__Exercise details__.
When you write out the listing, keep every character and omit the pictures.

__The data__.
***

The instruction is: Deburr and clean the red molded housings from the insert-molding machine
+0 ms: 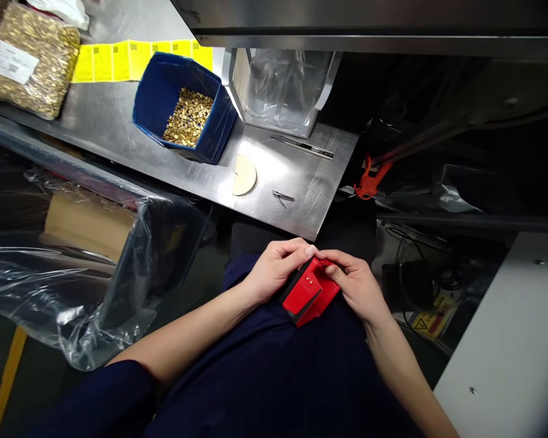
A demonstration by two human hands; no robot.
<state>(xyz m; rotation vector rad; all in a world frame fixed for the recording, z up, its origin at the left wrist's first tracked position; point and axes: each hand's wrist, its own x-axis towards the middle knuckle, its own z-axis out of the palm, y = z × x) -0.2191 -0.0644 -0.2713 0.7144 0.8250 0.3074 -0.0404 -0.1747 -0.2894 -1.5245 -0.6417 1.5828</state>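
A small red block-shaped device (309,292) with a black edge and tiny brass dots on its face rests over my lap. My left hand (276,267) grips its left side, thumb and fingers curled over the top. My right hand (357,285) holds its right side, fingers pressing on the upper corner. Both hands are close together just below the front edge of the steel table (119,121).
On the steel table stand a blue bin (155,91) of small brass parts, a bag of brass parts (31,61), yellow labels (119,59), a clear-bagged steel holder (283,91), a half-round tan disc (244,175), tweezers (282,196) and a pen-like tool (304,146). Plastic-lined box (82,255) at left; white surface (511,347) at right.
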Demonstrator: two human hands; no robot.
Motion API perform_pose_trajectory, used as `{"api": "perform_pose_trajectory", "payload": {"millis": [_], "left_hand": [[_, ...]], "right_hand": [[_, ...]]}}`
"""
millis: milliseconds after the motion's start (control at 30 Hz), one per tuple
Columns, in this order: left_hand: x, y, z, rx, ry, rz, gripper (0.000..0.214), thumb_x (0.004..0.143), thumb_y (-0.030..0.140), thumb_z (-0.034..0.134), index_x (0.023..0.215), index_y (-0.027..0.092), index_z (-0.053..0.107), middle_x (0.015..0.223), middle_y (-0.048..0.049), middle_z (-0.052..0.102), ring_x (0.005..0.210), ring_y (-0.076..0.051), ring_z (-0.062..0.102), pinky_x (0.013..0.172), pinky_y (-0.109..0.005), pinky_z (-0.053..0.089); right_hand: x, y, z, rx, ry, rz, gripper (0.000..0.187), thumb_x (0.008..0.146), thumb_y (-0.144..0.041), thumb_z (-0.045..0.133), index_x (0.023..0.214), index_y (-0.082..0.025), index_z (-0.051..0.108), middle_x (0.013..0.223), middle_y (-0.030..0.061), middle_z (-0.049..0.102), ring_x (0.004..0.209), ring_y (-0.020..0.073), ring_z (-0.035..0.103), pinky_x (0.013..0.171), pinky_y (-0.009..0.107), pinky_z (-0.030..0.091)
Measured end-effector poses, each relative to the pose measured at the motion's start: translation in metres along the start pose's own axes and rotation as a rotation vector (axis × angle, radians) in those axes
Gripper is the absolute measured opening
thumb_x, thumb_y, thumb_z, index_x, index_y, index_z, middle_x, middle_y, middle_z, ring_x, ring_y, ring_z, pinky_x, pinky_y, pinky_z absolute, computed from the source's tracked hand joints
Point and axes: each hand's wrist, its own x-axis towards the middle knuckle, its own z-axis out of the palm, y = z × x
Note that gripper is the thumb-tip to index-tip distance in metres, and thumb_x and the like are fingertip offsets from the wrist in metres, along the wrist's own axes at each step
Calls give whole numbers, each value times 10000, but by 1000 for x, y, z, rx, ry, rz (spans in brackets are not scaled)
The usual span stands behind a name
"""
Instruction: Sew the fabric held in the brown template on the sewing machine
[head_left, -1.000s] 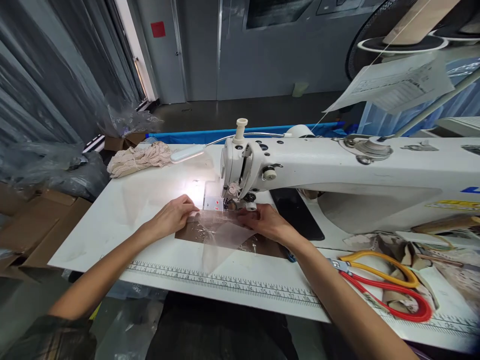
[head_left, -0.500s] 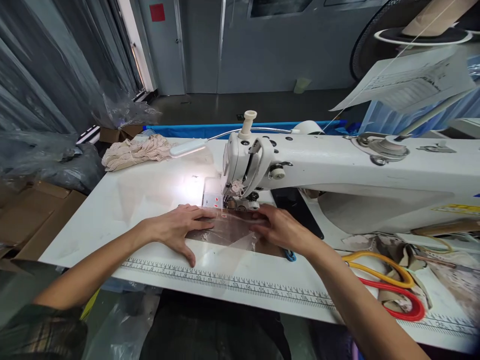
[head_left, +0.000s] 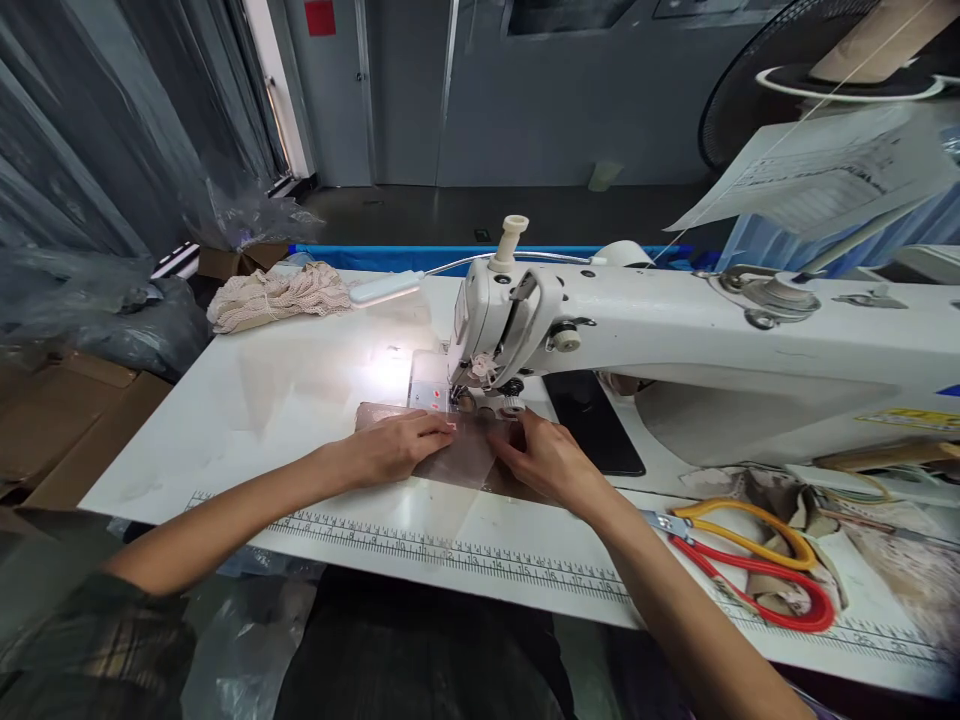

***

__Answer for the task__.
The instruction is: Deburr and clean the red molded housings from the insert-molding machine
+0 ms: 
A demonstration by two human hands; no robot.
<state>(xyz m; rotation vector rad; all in a world frame fixed for the recording, z up, its origin at the left wrist's first tracked position; point and axes: each hand's wrist, its own x-axis towards the middle knuckle, its own z-axis out of the palm, y = z × x) -0.2191 -0.0644 -0.2713 0.7144 0.8250 0.3074 -0.0404 -0.1747 -0.2894 -1.5245 -0.6417 1.5828</state>
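A small red block-shaped device (309,292) with a black edge and tiny brass dots on its face rests over my lap. My left hand (276,267) grips its left side, thumb and fingers curled over the top. My right hand (357,285) holds its right side, fingers pressing on the upper corner. Both hands are close together just below the front edge of the steel table (119,121).
On the steel table stand a blue bin (155,91) of small brass parts, a bag of brass parts (31,61), yellow labels (119,59), a clear-bagged steel holder (283,91), a half-round tan disc (244,175), tweezers (282,196) and a pen-like tool (304,146). Plastic-lined box (82,255) at left; white surface (511,347) at right.
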Demonstrator: two human hands; no robot.
Motion API perform_pose_trajectory, used as `{"api": "perform_pose_trajectory", "payload": {"millis": [_], "left_hand": [[_, ...]], "right_hand": [[_, ...]]}}`
"""
millis: milliseconds after the motion's start (control at 30 Hz), one per tuple
Columns, in this order: left_hand: x, y, z, rx, ry, rz, gripper (0.000..0.214), thumb_x (0.004..0.143), thumb_y (-0.030..0.140), thumb_z (-0.034..0.134), index_x (0.023..0.215), index_y (-0.027..0.092), index_z (-0.053..0.107), middle_x (0.015..0.223), middle_y (-0.048..0.049), middle_z (-0.052..0.102), ring_x (0.005..0.210), ring_y (-0.076..0.051), ring_z (-0.062..0.102), pinky_x (0.013..0.172), pinky_y (-0.109..0.005), pinky_z (-0.053..0.089); right_hand: x, y, z, rx, ry, rz, gripper (0.000..0.187), thumb_x (0.008..0.146), thumb_y (-0.144..0.041), thumb_z (-0.045..0.133), index_x (0.023..0.214), index_y (-0.082..0.025), index_z (-0.051..0.108), middle_x (0.013..0.223), middle_y (-0.030..0.061), middle_z (-0.049..0.102), ring_x (0.004..0.209), ring_y (-0.020..0.073), ring_z (-0.035..0.103), pinky_x (0.013..0.171), pinky_y (-0.009..0.107), pinky_z (-0.030..0.091)
Measured end-effector poses, each relative to the pose measured at the motion's start: translation in metres along the start pose's own axes and rotation as a rotation vector (axis × angle, radians) in those axes
Gripper is the absolute measured opening
thumb_x, thumb_y, thumb_z, index_x, index_y, index_z, middle_x, middle_y, middle_z, ring_x, ring_y, ring_z, pinky_x, pinky_y, pinky_z absolute, computed from the source's tracked hand joints
Point and axes: each hand's wrist, its own x-axis towards the middle knuckle, its own z-axis out of the palm, y = z × x
Note that gripper is the thumb-tip to index-tip distance in metres, and thumb_x and the like are fingertip offsets from the wrist in metres, along the wrist's own axes at each step
Calls give whole numbers, each value times 10000, but by 1000 for x, y, z, rx, ry, rz (spans in brackets are not scaled)
The usual span stands behind a name
"""
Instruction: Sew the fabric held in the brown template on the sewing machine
[head_left, -1.000s] 
[head_left, -0.500s] 
[head_left, +0.000s] 

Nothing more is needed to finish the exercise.